Anyway, thanks for all the advice. I decided on one dog, one cat for now. They seem to be playing more together and getting along better.
| 11:43 pm on Aug 22, 2004 (gmt 0)|
i agree with every word that Hawkgirl wrote.
we got a second dog as a buddy for our first guy, it really helped with some behavior problems. watch out though, we now have four!
whatever you do, don't buy the pup from a pet store. many of their suppliers run sub-par operations--elevating your chances of buying a dog from a bad gene pool.
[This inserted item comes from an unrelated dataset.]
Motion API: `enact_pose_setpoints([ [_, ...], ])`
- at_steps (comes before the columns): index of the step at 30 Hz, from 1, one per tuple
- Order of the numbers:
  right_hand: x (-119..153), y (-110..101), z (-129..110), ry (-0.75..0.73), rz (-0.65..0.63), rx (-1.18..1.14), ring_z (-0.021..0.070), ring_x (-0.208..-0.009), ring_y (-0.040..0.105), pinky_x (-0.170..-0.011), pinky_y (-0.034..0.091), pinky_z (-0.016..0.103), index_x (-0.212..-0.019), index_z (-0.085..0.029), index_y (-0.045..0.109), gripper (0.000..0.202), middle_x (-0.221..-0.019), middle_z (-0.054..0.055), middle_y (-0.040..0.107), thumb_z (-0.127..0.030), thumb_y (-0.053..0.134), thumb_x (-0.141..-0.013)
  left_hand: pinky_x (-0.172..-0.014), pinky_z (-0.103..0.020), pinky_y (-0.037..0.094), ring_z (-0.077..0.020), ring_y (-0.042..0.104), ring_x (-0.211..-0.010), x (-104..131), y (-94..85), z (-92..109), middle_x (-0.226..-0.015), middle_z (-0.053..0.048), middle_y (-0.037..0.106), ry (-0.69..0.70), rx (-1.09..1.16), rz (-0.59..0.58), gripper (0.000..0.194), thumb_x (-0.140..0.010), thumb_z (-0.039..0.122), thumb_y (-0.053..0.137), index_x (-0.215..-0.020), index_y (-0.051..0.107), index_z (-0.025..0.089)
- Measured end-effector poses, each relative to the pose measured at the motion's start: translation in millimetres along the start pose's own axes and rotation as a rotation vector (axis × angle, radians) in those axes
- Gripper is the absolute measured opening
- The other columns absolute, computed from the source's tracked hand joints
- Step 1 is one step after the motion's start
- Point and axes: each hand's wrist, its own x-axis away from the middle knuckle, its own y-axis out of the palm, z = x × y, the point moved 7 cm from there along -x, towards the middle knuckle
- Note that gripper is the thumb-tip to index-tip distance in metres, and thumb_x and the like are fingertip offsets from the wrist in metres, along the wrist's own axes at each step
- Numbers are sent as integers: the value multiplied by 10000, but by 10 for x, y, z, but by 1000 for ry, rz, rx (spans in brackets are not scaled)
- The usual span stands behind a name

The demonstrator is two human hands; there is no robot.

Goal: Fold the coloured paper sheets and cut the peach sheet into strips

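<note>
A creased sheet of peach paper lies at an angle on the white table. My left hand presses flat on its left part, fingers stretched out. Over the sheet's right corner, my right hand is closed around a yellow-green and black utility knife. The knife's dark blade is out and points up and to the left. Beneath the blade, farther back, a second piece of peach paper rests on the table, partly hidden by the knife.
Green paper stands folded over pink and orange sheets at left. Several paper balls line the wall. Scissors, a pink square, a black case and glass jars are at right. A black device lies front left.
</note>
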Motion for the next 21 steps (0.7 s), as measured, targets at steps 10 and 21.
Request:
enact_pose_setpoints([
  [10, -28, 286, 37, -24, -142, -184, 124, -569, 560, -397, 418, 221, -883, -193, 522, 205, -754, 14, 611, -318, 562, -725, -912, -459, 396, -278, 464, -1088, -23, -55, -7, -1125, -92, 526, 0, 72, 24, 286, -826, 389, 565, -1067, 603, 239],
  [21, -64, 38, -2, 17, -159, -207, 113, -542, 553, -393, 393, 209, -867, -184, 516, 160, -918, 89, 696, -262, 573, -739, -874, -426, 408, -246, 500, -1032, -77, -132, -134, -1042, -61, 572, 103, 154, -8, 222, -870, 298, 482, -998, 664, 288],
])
also, the pet store dogs are probably more expensive than a dog from a reputable breeder. there is probably a waiting list though.
another option would be to rescue a dog from a shelter.
| 5:04 pm on Aug 23, 2004 (gmt 0)|
Thanks brd. I'm going to stick with one dog/one cat for now. THe cat has just started attacking the dog which means he likes her now. Also, i can take her to the dog park for interaction with other dogs. Maybe another dog someday when I get a yard.